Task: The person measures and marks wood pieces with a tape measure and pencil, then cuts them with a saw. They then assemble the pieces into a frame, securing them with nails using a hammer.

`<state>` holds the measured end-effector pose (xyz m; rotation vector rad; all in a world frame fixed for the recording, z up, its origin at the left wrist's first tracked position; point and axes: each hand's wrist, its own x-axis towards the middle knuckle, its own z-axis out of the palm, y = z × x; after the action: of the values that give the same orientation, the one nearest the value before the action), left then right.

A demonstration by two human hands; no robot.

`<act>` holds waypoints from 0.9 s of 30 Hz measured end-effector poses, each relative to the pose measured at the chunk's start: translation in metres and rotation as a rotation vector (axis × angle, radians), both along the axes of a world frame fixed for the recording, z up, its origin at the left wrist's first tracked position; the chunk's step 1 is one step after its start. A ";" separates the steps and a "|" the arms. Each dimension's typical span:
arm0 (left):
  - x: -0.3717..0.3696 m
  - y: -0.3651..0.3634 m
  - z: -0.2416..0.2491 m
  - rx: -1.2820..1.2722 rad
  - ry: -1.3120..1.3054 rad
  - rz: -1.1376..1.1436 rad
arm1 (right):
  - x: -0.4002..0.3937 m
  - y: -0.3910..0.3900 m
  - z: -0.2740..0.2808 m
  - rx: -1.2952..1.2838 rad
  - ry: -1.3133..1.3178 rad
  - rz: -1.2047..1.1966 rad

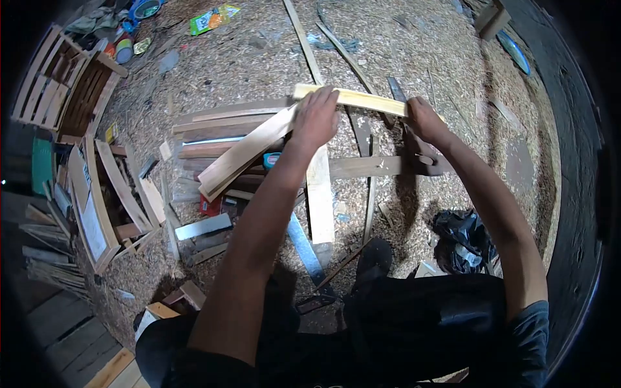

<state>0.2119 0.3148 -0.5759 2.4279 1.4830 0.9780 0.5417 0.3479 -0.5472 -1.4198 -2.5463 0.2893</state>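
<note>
My left hand (pixel 316 118) is closed around the left part of a pale wooden slat (pixel 369 100), which runs crosswise in front of me. The slat's right part is gripped by my right hand (pixel 427 121), fingers curled over the edge. Against my left hand lies the upper end of some light wooden boards (pixel 249 147), slanting down to the left over a pile of darker slats (pixel 204 152). Beneath my hands, another pale board (pixel 319 204) points toward me. A teal tape measure (pixel 272 159) shows beside my left forearm.
Wooden crates (pixel 97 200) stand at the left. A handsaw (pixel 301 244) lies near my feet, and a black plastic bag (pixel 462 239) sits at the right. Long thin strips (pixel 304 42) extend away over the shavings-covered ground (pixel 246 71). A dark wall (pixel 582 161) rises at the right.
</note>
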 end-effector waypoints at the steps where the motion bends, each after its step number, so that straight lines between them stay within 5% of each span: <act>1: 0.012 -0.001 0.001 -0.042 0.009 -0.013 | 0.017 -0.006 -0.008 -0.001 -0.002 -0.029; 10: 0.048 -0.014 -0.015 -0.143 0.058 -0.122 | 0.039 -0.034 -0.024 -0.192 -0.228 -0.240; 13: 0.025 -0.019 -0.013 -0.126 0.040 -0.080 | -0.007 -0.030 -0.012 0.101 -0.087 -0.144; 17: -0.036 -0.030 -0.017 0.071 -0.011 0.067 | -0.113 -0.011 0.004 0.027 0.051 0.115; 23: -0.141 -0.069 -0.003 -0.163 0.128 0.318 | -0.258 -0.009 -0.015 0.143 0.239 0.583; 27: -0.180 -0.092 -0.014 -0.329 0.210 0.373 | -0.295 -0.008 -0.024 0.085 -0.112 0.678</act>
<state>0.0321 0.2225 -0.5900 2.1129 2.0346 0.4819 0.2463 0.3399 -0.5708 -0.5123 -3.0135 0.1996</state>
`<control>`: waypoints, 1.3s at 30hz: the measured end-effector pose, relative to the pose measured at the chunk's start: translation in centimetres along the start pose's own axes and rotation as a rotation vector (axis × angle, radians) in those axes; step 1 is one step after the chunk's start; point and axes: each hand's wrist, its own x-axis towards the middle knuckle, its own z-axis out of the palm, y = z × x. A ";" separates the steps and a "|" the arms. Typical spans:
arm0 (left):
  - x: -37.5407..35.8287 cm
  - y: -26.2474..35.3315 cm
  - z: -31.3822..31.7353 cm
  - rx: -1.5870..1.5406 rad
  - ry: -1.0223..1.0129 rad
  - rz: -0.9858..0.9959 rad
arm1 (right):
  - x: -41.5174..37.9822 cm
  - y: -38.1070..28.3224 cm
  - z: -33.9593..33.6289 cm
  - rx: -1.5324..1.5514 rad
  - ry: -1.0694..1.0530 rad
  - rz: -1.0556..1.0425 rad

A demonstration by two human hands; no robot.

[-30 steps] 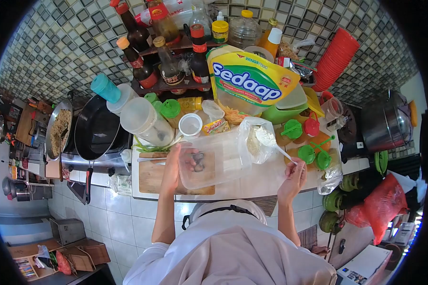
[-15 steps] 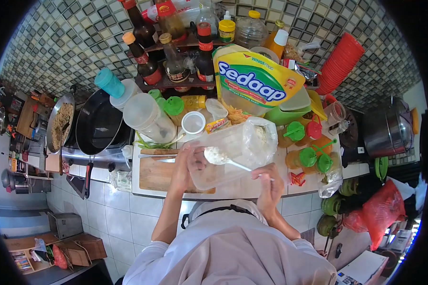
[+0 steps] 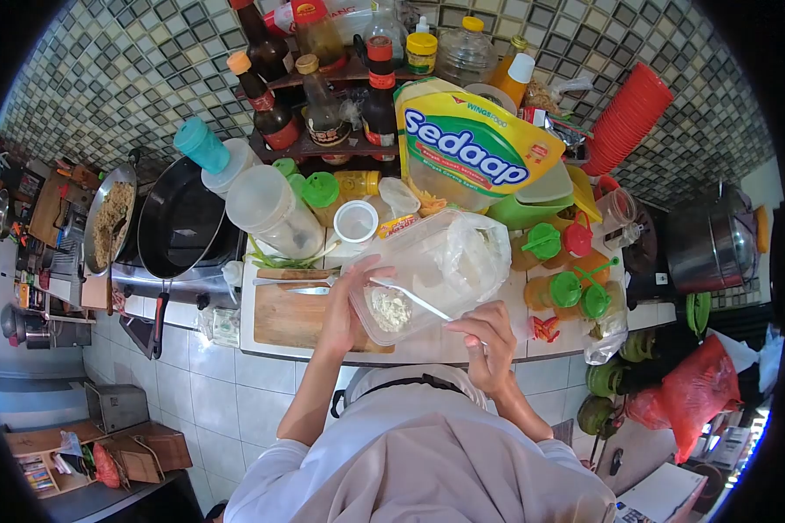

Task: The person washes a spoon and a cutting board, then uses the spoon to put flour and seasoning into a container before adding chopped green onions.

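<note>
My left hand (image 3: 347,301) grips the left end of a clear plastic container (image 3: 422,277), tilted over the counter. In its near left corner lies a small heap of white powder (image 3: 390,312). At the container's right end is a clear plastic bag (image 3: 477,257) with white stuff in it. Between the fingers of my right hand (image 3: 487,342) is the handle of a white spoon (image 3: 421,302). Its head reaches into the container above the powder, close to my left fingers, and is partly hard to make out.
A wooden cutting board (image 3: 292,315) with a knife (image 3: 308,290) lies on the left. Behind the container stand a white cup (image 3: 356,222) and a yellow Sedaap pouch (image 3: 471,144). Green-lidded jars (image 3: 565,289) are on the right, a black frying pan (image 3: 181,222) on the stove.
The spoon's load of white powder has been tipped into the container's near left corner. My right hand has turned and shifted slightly left and down.
</note>
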 end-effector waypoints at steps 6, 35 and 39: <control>0.0 0.5 0.4 0.052 0.027 0.031 | -0.6 0.3 -0.2 0.145 0.242 0.101; -0.6 1.9 -3.4 -0.173 0.101 0.161 | -2.9 8.4 -1.0 -0.222 0.193 0.403; -0.5 1.5 -3.3 -0.088 0.051 0.101 | -3.7 9.0 -0.4 -0.132 0.291 0.460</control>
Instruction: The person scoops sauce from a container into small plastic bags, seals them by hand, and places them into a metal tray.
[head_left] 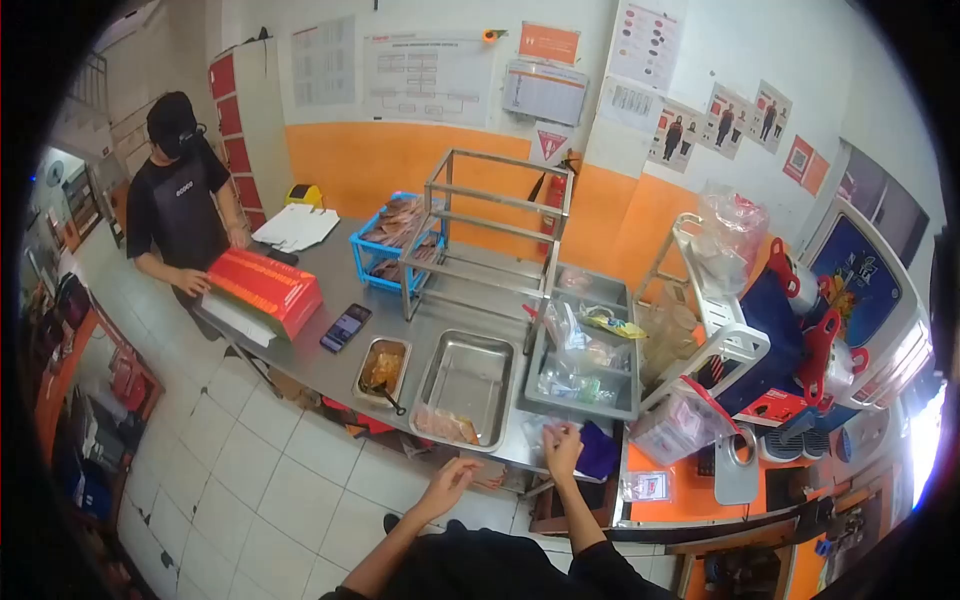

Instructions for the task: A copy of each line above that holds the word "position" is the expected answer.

Result for this exercise:
`<state>` holds the measured end-effector pose (xyz m; rotation vector rad; all in a world frame fixed for the recording, z up, its origin at the left wrist's first tracked position; point and axes: each hand's wrist, its own x-axis towards the middle knuckle, its own z-axis out of the palm, y = z × x; after the action: of the values that give the same orientation, the one nearest the value before the action), left then right.
`<act>` holds waypoints from 0.9 s of 30 Hz measured end-effector poses, each relative to the pose measured at the chunk's start: translation in metres and rotation as a rotation vector (axis × angle, radians), both along the axes of a world frame fixed for the recording, z up, its origin at the left wrist's first tracked position; the chunk's step 1 is one step after its start. A ";" separates the steps and a "|" the arms. Each dimension's typical span:

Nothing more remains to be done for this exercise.